→ **Supplied material**:
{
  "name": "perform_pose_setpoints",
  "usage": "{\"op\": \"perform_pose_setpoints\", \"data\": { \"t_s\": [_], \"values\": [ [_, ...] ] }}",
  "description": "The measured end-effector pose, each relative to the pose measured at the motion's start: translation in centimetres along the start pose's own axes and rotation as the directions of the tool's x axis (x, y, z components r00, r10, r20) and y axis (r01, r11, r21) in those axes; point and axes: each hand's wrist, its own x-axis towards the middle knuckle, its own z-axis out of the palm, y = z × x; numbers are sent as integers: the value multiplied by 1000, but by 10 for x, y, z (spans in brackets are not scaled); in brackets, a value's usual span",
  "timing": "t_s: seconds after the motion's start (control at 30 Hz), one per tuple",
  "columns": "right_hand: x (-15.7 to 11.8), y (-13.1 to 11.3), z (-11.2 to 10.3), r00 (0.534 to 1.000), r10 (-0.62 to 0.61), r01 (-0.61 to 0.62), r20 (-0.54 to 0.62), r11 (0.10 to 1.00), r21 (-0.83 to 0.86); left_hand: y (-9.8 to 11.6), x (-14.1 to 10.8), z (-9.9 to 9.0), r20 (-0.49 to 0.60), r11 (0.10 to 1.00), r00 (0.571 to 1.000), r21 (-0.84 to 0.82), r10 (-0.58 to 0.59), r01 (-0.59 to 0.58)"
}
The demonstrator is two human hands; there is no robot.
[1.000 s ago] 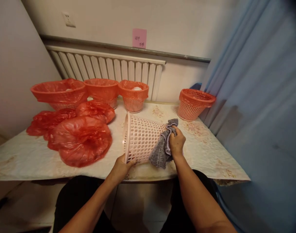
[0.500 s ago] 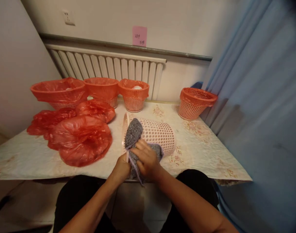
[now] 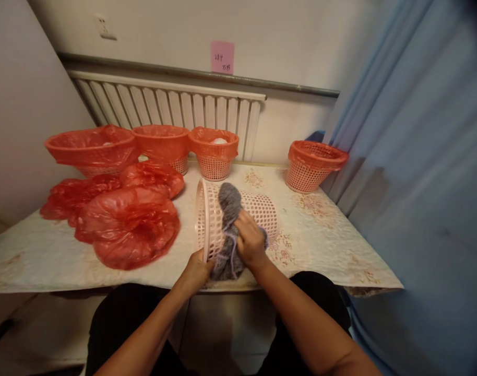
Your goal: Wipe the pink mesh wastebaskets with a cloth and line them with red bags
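A pale pink perforated plastic basket (image 3: 264,209) lies on its side on the table, its mouth facing left. My left hand (image 3: 197,270) is closed on the near lower part of its rim. With closed fingers my right hand (image 3: 251,239) presses a grey cloth (image 3: 229,201) with a light purple edge against the basket's side. Part of the cloth hangs down in folds between my two hands, near the table's front edge.
Red bags (image 3: 134,224) lie heaped at left. Behind them stand baskets lined with red bags, a left one (image 3: 92,149), a middle one (image 3: 162,141) and a right one (image 3: 215,156). Another lined basket (image 3: 311,169) stands by the blue curtain (image 3: 410,156). A radiator (image 3: 168,104) is behind.
My right hand and the cloth have slid right along the basket's side, away from the rim. The rim is now uncovered, and my left hand still grips it.
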Motion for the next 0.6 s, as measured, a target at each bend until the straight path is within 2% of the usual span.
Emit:
{"op": "perform_pose_setpoints", "data": {
  "t_s": [0.07,0.1,0.2,0.27,0.3,0.37,0.43,0.5,0.6],
  "values": [
    [2,26,-8,979,188,-191,-81,981,-41,2,1,1,21,1000,1000,-14,14,-14],
    [3,41,-13,949,289,-298,-128,953,-55,3,0,1,23,1000,1000,-17,12,-11],
    [4,78,-28,793,544,-579,-275,813,-61,7,-2,2,3,1000,1000,-7,-8,8],
    [4,91,-34,716,615,-662,-331,749,-39,8,-3,3,-4,1000,1000,10,-12,12],
    [4,92,-34,708,621,-666,-337,745,-26,9,-4,3,-3,1000,1000,22,-9,9],
    [5,85,-32,746,592,-621,-304,784,2,11,-7,3,12,999,1000,49,2,-2],
    [8,69,-28,817,532,-539,-221,842,34,12,-10,3,32,998,999,68,13,-15],
    [14,48,-25,879,461,-454,-120,887,81,14,-13,4,56,997,998,74,25,-30],
    [30,11,-22,929,370,-365,0,914,177,17,-18,7,81,996,995,56,61,-65]
  ]
}}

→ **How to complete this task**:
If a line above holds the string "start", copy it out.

→ **Worked solution**:
  "description": "The measured end-effector pose, each relative to the pose measured at the motion's start: translation in centimetres along the start pose's own axes and rotation as the directions of the tool's x axis (x, y, z components r00, r10, r20) and y axis (r01, r11, r21) in those axes; point and axes: each hand's wrist, its own x-axis towards the middle knuckle, its own z-axis out of the palm, y = z × x; numbers are sent as integers: the value multiplied by 1000, but by 10 for x, y, z (spans in brackets are not scaled); in brackets, a value's usual span",
  "timing": "t_s: seconds after the motion's start (control at 30 Hz), one per tuple",

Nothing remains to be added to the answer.